ことの始まり

国立障害者リハビリテーションセンター研究所で、網膜色素変性症の新規原因遺伝子探索を目的として、網膜細胞の完全長cDNAライブラリーを作製するために、以前開発したキメラオリゴキャッピング法の改良を行っている過程で、完全長cDNAの５’端に余分なdGが1個付加することを見出しました（K05-1）。このdGが何に由来するかを確かめることが、本研究の目的です。

経緯

これまでもmRNAを鋳型にして逆転写酵素 (RTase) でcDNAを合成すると、第一鎖cDNAの3’端に余分な塩基、特にdCが付加するという報告はありました。これはRTaseが有する末端デオキシヌクレオチジル転移酵素 (TdTase) 様活性によるものだと考えられます。ただ、なぜdCが優先的に付加するのかは不明でした。一つ考えられるのは、mRNAの5’端に存在するキャップ構造（m⁷Gppp）が関与しているのではないかということです。これを実験で確かめるには、異なるキャップ構造、例えばApppを導入したらどうなるかを調べれば良いと考えました。

このようなキャップ構造を有するmRNAを試験管内で合成することができます。すなわち、T7 RNAポリメラーゼのプロモーターの下流に転写開始点がGである遺伝子を配して、m⁷GpppGの存在下、T7 RNAポリメラーゼによる転写反応を行うと、5’端にm⁷Gpppが付加したmRNAが得られます。当時、このキャップ構造のアナログであるApppGをAmbionという会社から入手できました。これを使うことによって、Apppをキャップとして有するmRNAも得られます。このAキャップmRNAを鋳型にすれば、第一鎖cDNAの3’端にAに相補的な塩基dTが付加するのではないかと予想しました。

結果

このことを確かめるために、キャップ構造アナログを有するmRNA (ヒトeEF1α1の完全長cDNAから転写したmRNAを使用）を鋳型にして、RTaseにより第一鎖cDNAを合成した後、その3’端に配列のわかったアンカーオリゴヌクレオチドをT4 RNAリガーゼ反応により連結し、そのPCR産物の連結部位の塩基配列を調べてみました。その結果、予想通りm⁷Gpppを有するmRNAからは5’端に１個の余分なdGが付加したcDNAが、またApppを有するmRNAからは5’端に１個の余分なdAが付加したcDNAが得られ、キャップ構造を有していないmRNAから得られたcDNAには余分な塩基の付加は起こりませんでした。

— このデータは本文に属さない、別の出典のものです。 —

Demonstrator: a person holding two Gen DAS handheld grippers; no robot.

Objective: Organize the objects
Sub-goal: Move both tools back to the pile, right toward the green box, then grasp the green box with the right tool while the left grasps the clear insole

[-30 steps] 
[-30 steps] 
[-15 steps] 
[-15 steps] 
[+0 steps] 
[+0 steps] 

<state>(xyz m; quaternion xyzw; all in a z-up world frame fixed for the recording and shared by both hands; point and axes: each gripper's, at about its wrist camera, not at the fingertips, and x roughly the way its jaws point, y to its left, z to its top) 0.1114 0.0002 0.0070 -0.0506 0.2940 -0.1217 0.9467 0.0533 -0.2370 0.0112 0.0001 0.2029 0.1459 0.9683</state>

以上の結果から、第一鎖cDNAの3’端へのキャップ依存性dC付加のメカニズムは下記のように考えられます。RTaseには TdTase様活性があることが知られていますので、RTaseがmRNAの5’端まで到達すると、キャップの塩基Gと相補結合していたdCTPが基質となって、TdTase様活性によりdCが付加するというメカニズムです。

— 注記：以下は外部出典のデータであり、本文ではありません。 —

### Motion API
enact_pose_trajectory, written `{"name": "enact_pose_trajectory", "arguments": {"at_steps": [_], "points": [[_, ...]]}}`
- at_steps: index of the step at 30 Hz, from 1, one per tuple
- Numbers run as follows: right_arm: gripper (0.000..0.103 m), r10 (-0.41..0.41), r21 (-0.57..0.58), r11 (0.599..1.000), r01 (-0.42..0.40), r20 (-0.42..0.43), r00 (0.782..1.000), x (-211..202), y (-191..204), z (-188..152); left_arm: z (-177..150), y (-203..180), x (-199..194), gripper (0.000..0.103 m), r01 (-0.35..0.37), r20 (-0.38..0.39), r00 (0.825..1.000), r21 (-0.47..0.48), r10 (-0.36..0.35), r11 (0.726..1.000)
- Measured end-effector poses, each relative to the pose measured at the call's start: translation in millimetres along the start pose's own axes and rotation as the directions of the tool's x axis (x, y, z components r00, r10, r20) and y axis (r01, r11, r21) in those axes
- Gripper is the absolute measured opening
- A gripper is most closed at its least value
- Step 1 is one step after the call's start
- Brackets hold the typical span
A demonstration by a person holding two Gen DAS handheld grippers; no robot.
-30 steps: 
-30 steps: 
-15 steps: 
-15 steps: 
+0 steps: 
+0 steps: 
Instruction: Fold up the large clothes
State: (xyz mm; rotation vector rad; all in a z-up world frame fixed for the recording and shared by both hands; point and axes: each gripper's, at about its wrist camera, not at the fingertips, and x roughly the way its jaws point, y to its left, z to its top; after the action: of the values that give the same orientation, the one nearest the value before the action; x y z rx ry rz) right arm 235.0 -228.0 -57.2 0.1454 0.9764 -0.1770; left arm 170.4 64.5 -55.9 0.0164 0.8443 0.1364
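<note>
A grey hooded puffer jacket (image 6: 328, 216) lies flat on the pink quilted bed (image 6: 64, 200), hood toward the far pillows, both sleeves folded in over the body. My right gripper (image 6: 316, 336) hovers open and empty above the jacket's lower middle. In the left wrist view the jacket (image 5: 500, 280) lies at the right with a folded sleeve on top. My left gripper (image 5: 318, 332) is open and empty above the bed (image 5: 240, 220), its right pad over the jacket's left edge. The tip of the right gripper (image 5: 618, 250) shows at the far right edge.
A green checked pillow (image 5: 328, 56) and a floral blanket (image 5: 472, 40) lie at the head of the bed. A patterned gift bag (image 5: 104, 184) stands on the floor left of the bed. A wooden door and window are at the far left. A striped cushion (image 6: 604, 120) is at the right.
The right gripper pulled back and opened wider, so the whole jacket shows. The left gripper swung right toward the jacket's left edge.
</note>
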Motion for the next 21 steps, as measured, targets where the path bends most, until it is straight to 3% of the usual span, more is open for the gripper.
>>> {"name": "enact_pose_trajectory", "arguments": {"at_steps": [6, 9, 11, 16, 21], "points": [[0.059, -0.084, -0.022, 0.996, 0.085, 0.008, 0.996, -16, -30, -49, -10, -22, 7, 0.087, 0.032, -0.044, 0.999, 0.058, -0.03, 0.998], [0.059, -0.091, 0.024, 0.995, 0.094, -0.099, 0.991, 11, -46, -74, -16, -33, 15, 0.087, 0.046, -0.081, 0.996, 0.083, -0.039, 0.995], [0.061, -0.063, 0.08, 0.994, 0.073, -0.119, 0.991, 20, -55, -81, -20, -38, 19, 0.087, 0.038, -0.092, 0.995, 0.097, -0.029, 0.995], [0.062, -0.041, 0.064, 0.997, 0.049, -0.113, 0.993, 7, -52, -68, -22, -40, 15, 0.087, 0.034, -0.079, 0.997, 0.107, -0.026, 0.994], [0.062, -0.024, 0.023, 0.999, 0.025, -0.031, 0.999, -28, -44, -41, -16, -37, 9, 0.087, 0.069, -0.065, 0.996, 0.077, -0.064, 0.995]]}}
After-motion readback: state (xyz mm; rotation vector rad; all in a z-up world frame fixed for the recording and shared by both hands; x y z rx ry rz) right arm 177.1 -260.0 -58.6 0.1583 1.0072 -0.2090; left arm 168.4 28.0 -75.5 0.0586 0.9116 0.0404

アンカーライゲーション法を用いれば、cDNAの5’端に余分なdGが付加することを確かめることによって、キャップ付加部位の配列を決めることができ、この配列をゲノムの配列と比較することによって、転写開始点を決めることができます。本論文では、7種類のヒト遺伝子について、このことを実証しました。

余談

この実験を行ってもらったのは、埼玉大学の大学院生であった大竹秀紀君です。この研究は、彼の博士論文の一部になっています。

疑問点

これまで多くの研究者がcDNA合成を行なってきたのに、なぜキャップ依存性dG付加を見逃してきたのかという疑問が湧きます。これについては、別項で考察します。

被引用文献

「DNA Research」のMetricsには、2017年以降のデータしか記載がありませんが、PDFダウンロード数は2021年10月の時点で191と、発表から10年以上経過しているにも関わらずコンスタントに見られているようです。被引用数は、Google Scholarで検索した結果、現時点で26となっています。

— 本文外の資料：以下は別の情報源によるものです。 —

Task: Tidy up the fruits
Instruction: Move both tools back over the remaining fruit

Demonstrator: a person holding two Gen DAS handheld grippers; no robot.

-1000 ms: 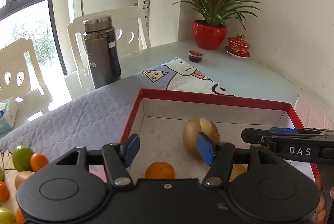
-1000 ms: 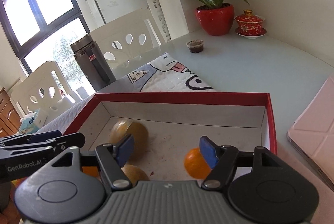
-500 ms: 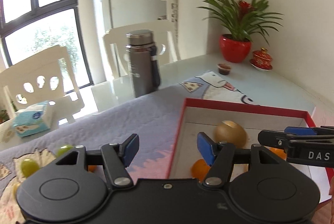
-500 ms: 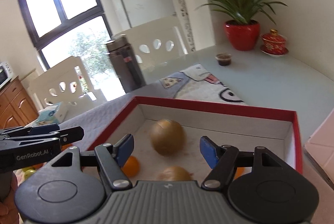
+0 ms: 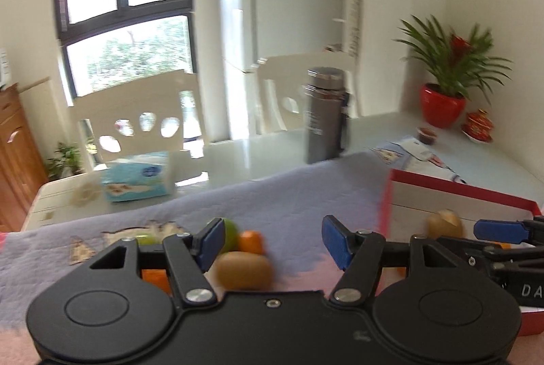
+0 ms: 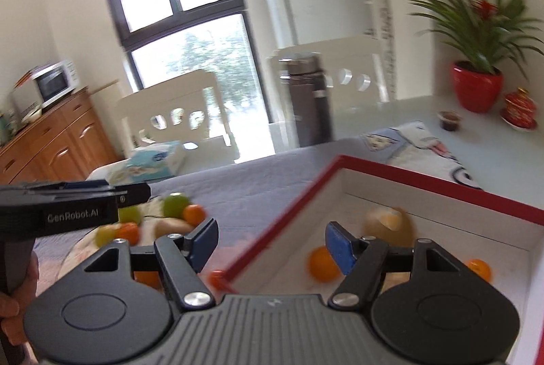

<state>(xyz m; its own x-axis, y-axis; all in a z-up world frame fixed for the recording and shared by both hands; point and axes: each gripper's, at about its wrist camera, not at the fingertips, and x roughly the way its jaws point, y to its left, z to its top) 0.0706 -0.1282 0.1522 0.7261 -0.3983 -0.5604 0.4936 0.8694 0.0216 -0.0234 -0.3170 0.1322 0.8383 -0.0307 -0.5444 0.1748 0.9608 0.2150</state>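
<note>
My left gripper (image 5: 273, 241) is open and empty above a pile of loose fruit on the purple mat: a brown kiwi (image 5: 244, 269), an orange (image 5: 251, 242) and a green fruit (image 5: 230, 234). My right gripper (image 6: 271, 244) is open and empty over the left corner of the red-rimmed box (image 6: 442, 174). Inside the box lie a brown round fruit (image 6: 389, 224) and two oranges (image 6: 321, 264). The same fruit pile (image 6: 176, 205) shows left in the right wrist view. The box (image 5: 459, 189) sits right in the left wrist view.
A grey flask (image 5: 324, 116) stands on the glass table behind the mat. A tissue box (image 5: 136, 179) lies at far left. A red potted plant (image 5: 442, 99), a red lidded cup (image 5: 479, 127) and a small dish (image 5: 427, 135) stand at the back right. White chairs surround the table.
Both grippers have swung left, away from the box interior; the left one now faces the loose fruit pile. Both stayed open and empty. The views are motion-blurred.
</note>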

mRNAを鋳型にしてRTaseでcDNAを合成すると、cDNAの5’端に余分なdGが付加するのはキャップ構造に起因するということを、本論文は実験的に証明したことになります。そこでRTaseによるcDNAのキャップ依存性dG付加メカニズムに対する実験的な証拠として、いくつかの論文で引用されました（R10110、R13047、R13049、R13051、R15059）。

また、mRNAのキャップ部位の同定法の例として引用した論文（R08190）、転写開始点を求めるためにアンカーライゲーション法を採用した論文（R05202）、ある特定のmRNAについて、キャップ構造を有しているものと有していないものの割合を求めるのに、本報の方法と知見を利用した論文（R13048、R15060）があります。